When being helpless triggers your inner strength, passion to the fore

BY ELIZABETH NAKIBUUKA

Ms Cissy Nabisubi’s day begun with a mixed feeling. 
This wasn’t the first time she feeling that way. 
For this particular seemingly sunny morning, there was a sense of unfairness wrapped all over it. She tried to summon some energy as she always did to conquer those fears spreading within her like wild fire. But the weight on her shoulders continued to build as the morning grew. 
“Does life make a choice for us or are we just too fearful to make it work for us,” she mumbled to herself, before her brown pair of eyes suddenly lights up with unusual confidence.  
  
“I can make this work,” she mutters, “I am getting tired of the constant heartaches. I can’t take this anymore. For how long will I keep pleasing others at my own peril?
“Perhaps it is about time for life to be about me as well.”
 Travelling the world, becoming famous and importantly managing an orphanage has been Cissy’s dream while growing up. Four decades now in this world and all that childhood plans are more of a pipe dream - will never really happen. 

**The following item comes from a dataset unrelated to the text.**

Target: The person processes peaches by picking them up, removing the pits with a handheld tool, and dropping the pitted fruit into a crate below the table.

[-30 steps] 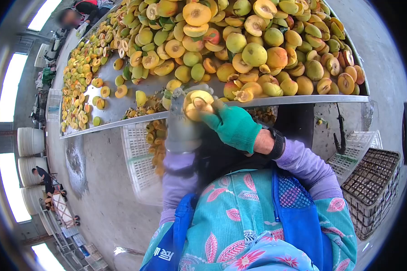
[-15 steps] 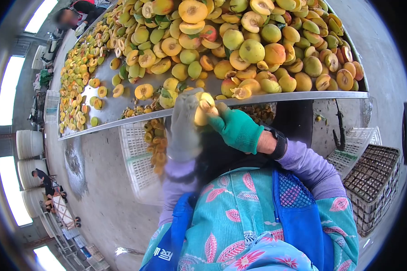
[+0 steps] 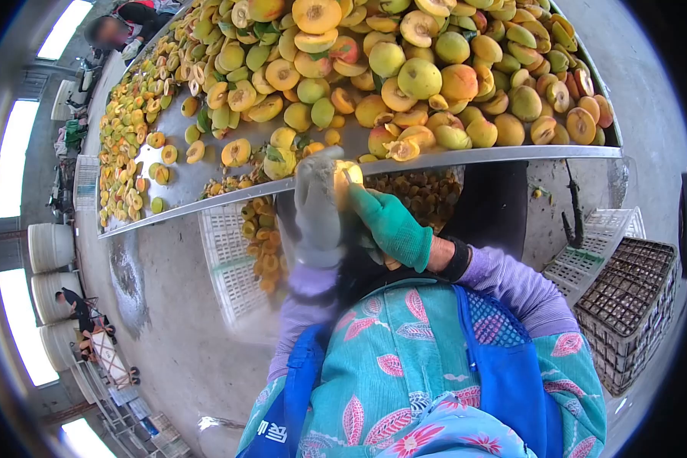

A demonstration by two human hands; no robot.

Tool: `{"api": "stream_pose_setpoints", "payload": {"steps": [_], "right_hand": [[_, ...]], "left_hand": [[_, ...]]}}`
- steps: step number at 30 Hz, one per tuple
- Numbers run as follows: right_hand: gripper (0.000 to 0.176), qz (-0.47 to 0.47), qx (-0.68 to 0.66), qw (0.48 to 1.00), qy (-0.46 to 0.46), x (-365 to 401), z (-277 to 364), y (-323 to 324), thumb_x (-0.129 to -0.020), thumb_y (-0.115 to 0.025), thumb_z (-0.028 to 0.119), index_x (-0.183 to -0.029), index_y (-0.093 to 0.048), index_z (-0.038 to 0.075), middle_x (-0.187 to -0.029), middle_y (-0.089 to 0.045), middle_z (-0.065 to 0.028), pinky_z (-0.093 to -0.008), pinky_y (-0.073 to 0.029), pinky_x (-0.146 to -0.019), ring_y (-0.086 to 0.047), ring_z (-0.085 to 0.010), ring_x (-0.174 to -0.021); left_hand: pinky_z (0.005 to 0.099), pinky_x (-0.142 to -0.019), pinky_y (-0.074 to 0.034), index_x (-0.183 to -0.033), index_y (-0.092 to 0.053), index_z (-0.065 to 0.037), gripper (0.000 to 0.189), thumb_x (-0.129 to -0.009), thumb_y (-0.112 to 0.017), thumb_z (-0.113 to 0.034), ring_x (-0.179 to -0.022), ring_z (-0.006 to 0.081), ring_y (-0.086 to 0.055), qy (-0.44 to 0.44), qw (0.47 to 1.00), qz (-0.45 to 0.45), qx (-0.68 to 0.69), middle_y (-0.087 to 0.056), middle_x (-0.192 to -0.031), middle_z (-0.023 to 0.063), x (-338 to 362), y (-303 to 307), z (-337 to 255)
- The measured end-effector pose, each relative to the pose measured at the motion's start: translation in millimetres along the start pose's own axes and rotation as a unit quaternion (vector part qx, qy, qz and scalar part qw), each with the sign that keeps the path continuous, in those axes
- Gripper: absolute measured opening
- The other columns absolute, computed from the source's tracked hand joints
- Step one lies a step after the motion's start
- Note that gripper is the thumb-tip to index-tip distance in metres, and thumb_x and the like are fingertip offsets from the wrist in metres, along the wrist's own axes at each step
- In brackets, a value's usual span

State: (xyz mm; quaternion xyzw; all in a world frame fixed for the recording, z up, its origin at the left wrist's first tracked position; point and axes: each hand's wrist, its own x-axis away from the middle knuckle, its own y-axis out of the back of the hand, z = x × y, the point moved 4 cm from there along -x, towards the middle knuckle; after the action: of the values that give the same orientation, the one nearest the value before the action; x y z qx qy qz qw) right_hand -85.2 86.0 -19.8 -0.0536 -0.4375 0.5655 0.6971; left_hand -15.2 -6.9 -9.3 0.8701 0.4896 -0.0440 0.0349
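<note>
My left hand point(image 3: 317, 210), in a grey-white glove, is closed on a yellow fruit point(image 3: 344, 182) at the near edge of the metal table point(image 3: 466, 156). Against the fruit's right side is my right hand point(image 3: 389, 227) in a green glove, its fingers curled; whatever lies between them is too small to make out. Piled on the table beyond both hands are whole and halved yellow, green and reddish fruits point(image 3: 420, 80).
Below the table edge is a white crate point(image 3: 233, 263) beside halved fruits point(image 3: 263, 244). More crates point(image 3: 626, 305) stand at the right. A person point(image 3: 130, 27) is at the table's far left; another person point(image 3: 76, 305) stands by a cart.
My right hand has shifted slightly left and down, still against the fruit. The fruit has turned a little in my left hand. The table's contents appear slightly shifted left in view.
</note>
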Motion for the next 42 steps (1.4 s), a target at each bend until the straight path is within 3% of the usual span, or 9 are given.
{"api": "stream_pose_setpoints", "payload": {"steps": [7,9,10,14,22,32,35,39,42], "right_hand": [[0.035,-0.054,0.201,0.950,0.233,-13.9,5.3,-1.7,-0.099,-0.048,0.038,-0.106,-0.055,0.004,-0.071,-0.052,-0.0004,-0.0311,-0.043,-0.053,-0.047,-0.0149,-0.060],[0.028,-0.065,0.180,0.976,0.101,-16.5,-3.4,10.8,-0.097,-0.050,0.027,-0.108,-0.054,0.001,-0.077,-0.056,-0.0060,-0.0330,-0.046,-0.058,-0.053,-0.0219,-0.066],[0.030,-0.067,0.158,0.980,0.105,-21.2,-11.9,16.4,-0.098,-0.049,0.031,-0.106,-0.055,0.003,-0.074,-0.056,-0.0045,-0.0305,-0.043,-0.052,-0.051,-0.0188,-0.060],[0.040,-0.071,0.150,0.968,0.191,-31.6,-20.1,25.3,-0.099,-0.046,0.043,-0.101,-0.058,0.004,-0.069,-0.055,0.0005,-0.0243,-0.039,-0.046,-0.045,-0.0086,-0.055],[0.039,-0.012,0.077,0.996,0.051,-36.6,-15.2,-3.7,-0.099,-0.045,0.043,-0.102,-0.058,0.007,-0.072,-0.057,0.0015,-0.0216,-0.036,-0.040,-0.046,-0.0061,-0.047],[0.039,0.077,0.456,0.863,0.202,-55.5,-3.6,6.9,-0.101,-0.045,0.034,-0.115,-0.056,0.000,-0.086,-0.063,-0.0037,-0.0216,-0.047,-0.059,-0.059,-0.0086,-0.071],[0.037,-0.024,0.320,0.941,0.107,-53.8,-25.8,-8.0,-0.100,-0.045,0.039,-0.108,-0.058,0.005,-0.072,-0.058,0.0004,-0.0212,-0.043,-0.048,-0.054,-0.0076,-0.056],[0.033,-0.027,0.203,0.979,0.008,-46.6,-31.7,-34.3,-0.099,-0.045,0.043,-0.093,-0.057,0.013,-0.058,-0.047,0.0057,-0.0214,-0.033,-0.035,-0.043,-0.0049,-0.042],[0.033,-0.001,0.499,0.812,0.302,-66.0,-22.6,-16.5,-0.098,-0.049,0.037,-0.094,-0.055,0.005,-0.061,-0.055,-0.0107,-0.0361,-0.039,-0.041,-0.053,-0.0270,-0.046]], "left_hand": [[0.0225,-0.071,-0.048,-0.106,-0.059,0.000,0.015,-0.094,-0.055,-0.009,-0.080,0.0093,-0.056,0.039,0.992,-0.040,0.113,-0.062,-0.095,0.0052,-2.9,6.5,20.6],[0.0282,-0.086,-0.048,-0.113,-0.056,-0.001,0.024,-0.096,-0.056,-0.018,-0.094,0.0181,-0.060,0.029,0.996,0.055,0.066,-0.063,-0.103,0.0114,-11.4,9.7,24.4],[0.0277,-0.087,-0.048,-0.111,-0.056,-0.002,0.020,-0.095,-0.055,-0.015,-0.094,0.0177,-0.060,0.049,0.903,0.107,0.412,-0.064,-0.104,0.0119,-16.6,5.6,36.8],[0.0275,-0.068,-0.049,-0.101,-0.063,-0.001,0.021,-0.090,-0.062,-0.019,-0.081,0.0122,-0.060,0.082,0.993,0.004,-0.086,-0.066,-0.088,0.0076,-21.6,1.9,19.5],[0.0339,-0.069,-0.050,-0.099,-0.065,0.000,0.035,-0.090,-0.061,-0.034,-0.075,0.0255,-0.064,0.005,0.956,-0.049,-0.288,-0.066,-0.082,0.0160,-24.8,39.6,2.3],[0.0244,-0.074,-0.046,-0.099,-0.066,0.001,0.029,-0.091,-0.061,-0.026,-0.079,0.0101,-0.058,0.152,0.982,0.034,0.106,-0.066,-0.084,0.0040,-5.6,67.0,48.8],[0.0237,-0.075,-0.047,-0.103,-0.067,0.001,0.030,-0.091,-0.060,-0.026,-0.080,0.0098,-0.059,0.280,0.952,0.085,-0.087,-0.066,-0.088,0.0028,-7.4,83.7,-2.4],[0.0258,-0.074,-0.050,-0.107,-0.066,0.000,0.028,-0.094,-0.056,-0.023,-0.081,0.0109,-0.061,0.116,0.983,-0.135,0.037,-0.068,-0.092,0.0059,4.2,81.0,41.4],[0.0275,-0.075,-0.052,-0.109,-0.061,0.003,0.028,-0.099,-0.050,-0.021,-0.086,0.0179,-0.064,0.045,0.950,-0.085,0.297,-0.066,-0.097,0.0094,6.9,79.5,68.4]]}}
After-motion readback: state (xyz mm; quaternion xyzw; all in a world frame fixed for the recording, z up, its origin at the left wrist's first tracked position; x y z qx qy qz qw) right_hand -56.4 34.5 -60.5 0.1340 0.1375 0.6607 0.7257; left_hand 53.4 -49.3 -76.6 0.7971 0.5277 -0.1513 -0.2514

Inner voice, unwanted surprise  
Cissy has always been an advocate of women economic empowerment and justice and those whispers had never gone silent both in her heart and head. In fact this has been her dream since she was little. And she has always wondered why she is just preaching instead of practicing what she believes in despite being of age to do so. But, again, she thought to herself, “I couldn’t because it was at a time when I was entirely dependent and miserable.” This wasn’t helped by the fact that she lost her job about the same time or so. 
In a twist of event, only that this time it triggers pain and disappointment, although unexpectedly, Cissy returns home to an unexpected, though much loved visitor from abroad --- her niece in law.  

“I was so excited that she chose to spend her holidays here with me. I was looking forward to touring her around the country – wherever she wanted to go,” she says. 
Irrespective of the excitement she couldn’t comprehend, let alone the emotional roller coaster she was going through the whole morning. She felt low as she left the house for the adventure around Uganda. 
 A feeling of perhaps, this isn’t a good idea to be part of the adventure with her niece, but anyway she took it all the same. They toured beautiful sites, visited shopping malls, toured game parks and marveled at beautiful sceneries the country has to offer. 

Lack of support 
 On their way back home after a long day, Cissy shared with her niece in law, her dreams, stating how she “was ready to break all the barriers” to fulfill the ambitions she been nursing since her childhood days. In her dismay, Ms Racheal Banura, her niece-in-law, treated her to a shock of her life. She exuded negative energy and ultimately, she simply declined to support Cissy’s plans whose concept is about service to humanity, particularly the vulnerable and the destitute – take the case of managing an orphanage and women empowerment. 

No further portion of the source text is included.